§ Your assignment:
Reproduce the entire listing exactly. Leave the pictures out.

§ Data segment:

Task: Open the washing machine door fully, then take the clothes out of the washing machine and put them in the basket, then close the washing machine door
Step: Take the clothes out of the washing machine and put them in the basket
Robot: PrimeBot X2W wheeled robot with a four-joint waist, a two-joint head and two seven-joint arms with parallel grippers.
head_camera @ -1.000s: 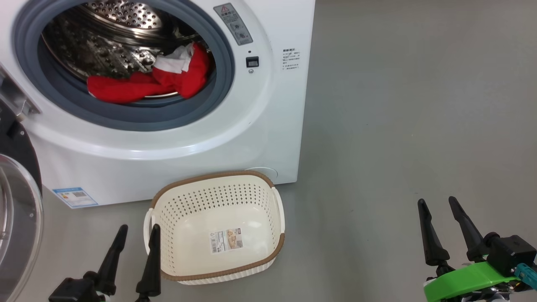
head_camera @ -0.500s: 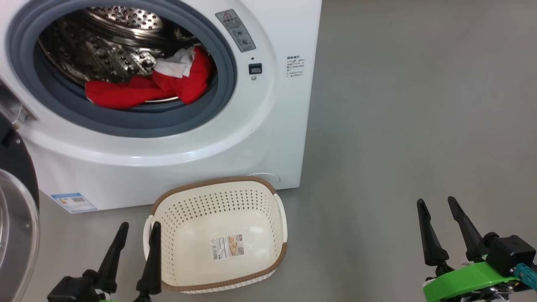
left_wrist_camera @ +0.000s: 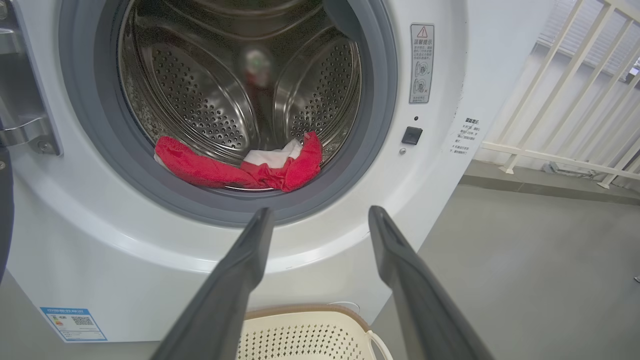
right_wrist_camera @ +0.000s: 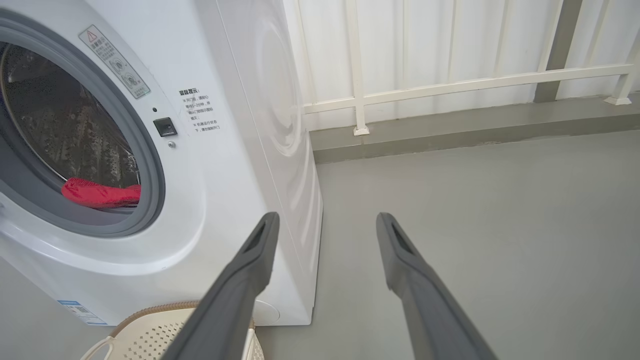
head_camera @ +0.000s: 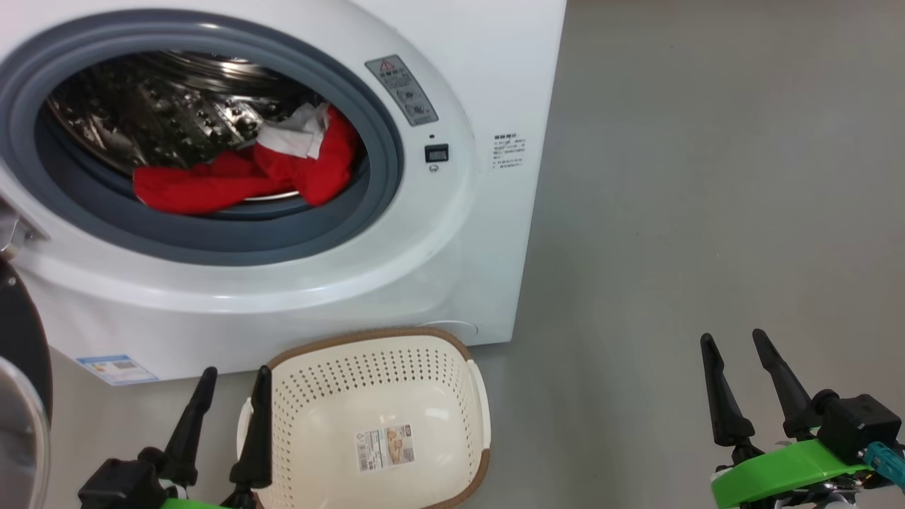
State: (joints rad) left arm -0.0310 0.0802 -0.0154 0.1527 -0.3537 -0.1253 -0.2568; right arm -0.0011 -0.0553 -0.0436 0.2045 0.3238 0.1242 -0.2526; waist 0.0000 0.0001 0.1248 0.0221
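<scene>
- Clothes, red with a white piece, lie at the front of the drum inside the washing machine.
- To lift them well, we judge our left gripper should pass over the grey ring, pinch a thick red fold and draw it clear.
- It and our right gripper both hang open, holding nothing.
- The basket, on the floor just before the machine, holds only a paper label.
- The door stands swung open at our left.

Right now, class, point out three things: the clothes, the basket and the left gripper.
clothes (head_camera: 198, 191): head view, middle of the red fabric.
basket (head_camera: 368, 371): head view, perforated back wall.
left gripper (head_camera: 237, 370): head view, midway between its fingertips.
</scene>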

§ Result below:
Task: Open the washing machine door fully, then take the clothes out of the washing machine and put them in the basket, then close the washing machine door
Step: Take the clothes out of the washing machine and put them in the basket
Robot: PrimeBot X2W wheeled robot with a four-joint waist, a two-joint head and two seven-joint arms with parallel grippers.
head_camera @ -1.000s: 
head_camera @ -0.500s: 
left_wrist_camera @ +0.000s: 
right_wrist_camera @ +0.000s: 
head_camera @ +0.000s: 
State: (joints rad) left arm -0.0310 0.0802 -0.0154 0.1527 -0.3537 -0.1253 -0.2568; right arm -0.0011 -0.0553 -0.0436 0.2045 0.3238 0.1242 -0.2526; waist 0.0000 0.0001 0.1248 0.0221
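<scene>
- Clothes, red with a white piece, lie at the front of the drum inside the washing machine.
- To lift them well, we judge our left gripper should pass over the grey ring, pinch a thick red fold and draw it clear.
- It and our right gripper both hang open, holding nothing.
- The basket, on the floor just before the machine, holds only a paper label.
- The door stands swung open at our left.

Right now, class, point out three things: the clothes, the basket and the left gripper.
clothes (head_camera: 198, 191): head view, middle of the red fabric.
basket (head_camera: 368, 371): head view, perforated back wall.
left gripper (head_camera: 237, 370): head view, midway between its fingertips.
</scene>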

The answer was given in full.